The looming threat of the game though? Extremely frustrating. The world and its lore is dense and complex, built up in jam-packed, long cutscenes, particularly in the beginning, middle, and end of the journey. Kojima stacks all these fictional elements on top of one another until it all collapses at the very end; just like when I stacked too many packages on Sam’s pack and tried to climb a sheer cliff. The conflict’s resolution was particularly exacerbated.
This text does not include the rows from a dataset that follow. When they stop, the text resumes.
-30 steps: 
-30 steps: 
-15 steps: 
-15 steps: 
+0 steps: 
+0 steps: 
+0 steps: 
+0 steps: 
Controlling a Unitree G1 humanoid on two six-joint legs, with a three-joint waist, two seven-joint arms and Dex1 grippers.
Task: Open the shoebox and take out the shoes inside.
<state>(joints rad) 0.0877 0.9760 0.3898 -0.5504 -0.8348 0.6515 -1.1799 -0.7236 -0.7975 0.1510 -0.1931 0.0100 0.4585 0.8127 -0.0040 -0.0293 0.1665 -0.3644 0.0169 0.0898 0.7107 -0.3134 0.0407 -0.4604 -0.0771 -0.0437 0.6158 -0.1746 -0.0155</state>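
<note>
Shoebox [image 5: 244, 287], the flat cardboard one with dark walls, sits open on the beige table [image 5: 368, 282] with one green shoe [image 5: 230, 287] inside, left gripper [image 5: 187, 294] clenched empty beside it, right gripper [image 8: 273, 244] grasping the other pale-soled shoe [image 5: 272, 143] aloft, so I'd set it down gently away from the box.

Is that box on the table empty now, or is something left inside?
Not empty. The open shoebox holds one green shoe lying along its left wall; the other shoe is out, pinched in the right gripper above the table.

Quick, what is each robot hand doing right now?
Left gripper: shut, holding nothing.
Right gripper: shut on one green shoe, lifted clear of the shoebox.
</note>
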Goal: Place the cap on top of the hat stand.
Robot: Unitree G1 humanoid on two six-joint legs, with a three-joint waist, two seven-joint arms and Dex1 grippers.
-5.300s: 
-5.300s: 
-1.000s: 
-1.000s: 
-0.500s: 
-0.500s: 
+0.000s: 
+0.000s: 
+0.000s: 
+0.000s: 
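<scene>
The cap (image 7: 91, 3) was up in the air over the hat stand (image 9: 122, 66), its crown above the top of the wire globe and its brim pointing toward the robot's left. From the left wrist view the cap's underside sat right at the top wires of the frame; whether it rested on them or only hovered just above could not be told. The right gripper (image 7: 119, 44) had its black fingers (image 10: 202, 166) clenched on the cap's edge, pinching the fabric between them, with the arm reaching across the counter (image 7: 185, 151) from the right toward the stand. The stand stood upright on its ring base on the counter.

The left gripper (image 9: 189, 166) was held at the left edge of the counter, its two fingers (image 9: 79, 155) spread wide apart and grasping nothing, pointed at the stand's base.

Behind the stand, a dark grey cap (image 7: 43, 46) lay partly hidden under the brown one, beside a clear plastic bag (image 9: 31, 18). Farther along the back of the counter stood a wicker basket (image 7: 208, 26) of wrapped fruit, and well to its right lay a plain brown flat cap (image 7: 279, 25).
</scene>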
The overarching (and often heavy handed) themes of connection, parenthood, duty, and knowledge have a clear point of inspiration. Kojima’s journey into independence from Konami. From the semi-public fallout, to the partnership with Sony, to founding his own studio, to picking a game engine from one of the PlayStation Studios, to the partnership with Guerrilla and the Decima engine, Death Stranding is Kojima’s story. The constant message of reconnecting people and sharing immense knowledge for the betterment of mankind comes from his experience and heart. The legacy and story of Death Stranding may never stand shoulder-to-shoulder with the Metal Gear series, but it’s clear to me that it was the most personal story Kojima has told and was one he needed to tell in the medium he knows best.
Death Stranding is a game where Shigeru Miyamoto’s love for exploring became fused with Kojima’s wacky narrative and dedication to intricacy. It’s not a game for everyone. It was the game for me at this point in my life though. It was worth the wait, even if I came to the party six months late.